General elections were held in Malta on 14 January 1904. Following the elections, all elected members immediately resigned in protest against the 1903 "Chamberlain" Constitution, forcing fresh elections to be held in February.

==Background==
The elections were the first held under the Chamberlain Constitution. The number of members elected from single-member constituencies was reduced from ten to eight.

| District | Towns |
| I | Valletta East |
| II | Valletta West, Msida, Sliema, St.
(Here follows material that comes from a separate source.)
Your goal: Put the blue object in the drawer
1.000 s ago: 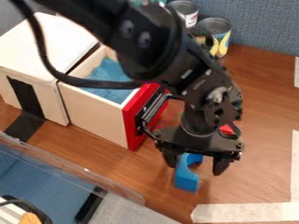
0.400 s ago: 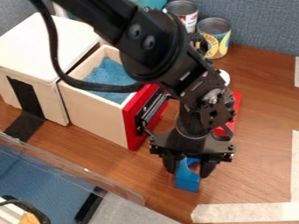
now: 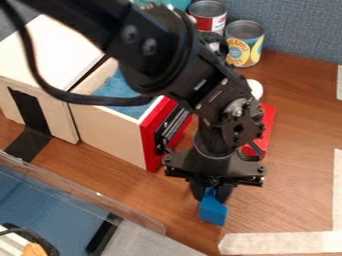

Julian's |
| III | Floriana, Pietà, Ħamrun, Qormi, Żebbuġ |
| IV | Cospicua, Birgu, Kalkara, Żabbar, Marsaskala |
| V | Senglea, New Village, Luqa, Gudja, Għaxaq, Żejtun, Marsaxlokk, Saint George's Bay and Birżebbuġa |
| VI | Birkirkara, Balzan, Lija, Attard, Għargħur, Naxxar, Mosta, Mellieħa |
| VII | Mdina, Rabat, Siġġiewi, Dingli, Qrendi, Mqabba, Żurrieq, Bubaqra, Safi, Kirkop |
| VIII | Gozo and Comino |
Source: Schiavone, p17

==Results==
A total of 7,991 people were registered to vote, but no votes were cast as all candidates were unopposed.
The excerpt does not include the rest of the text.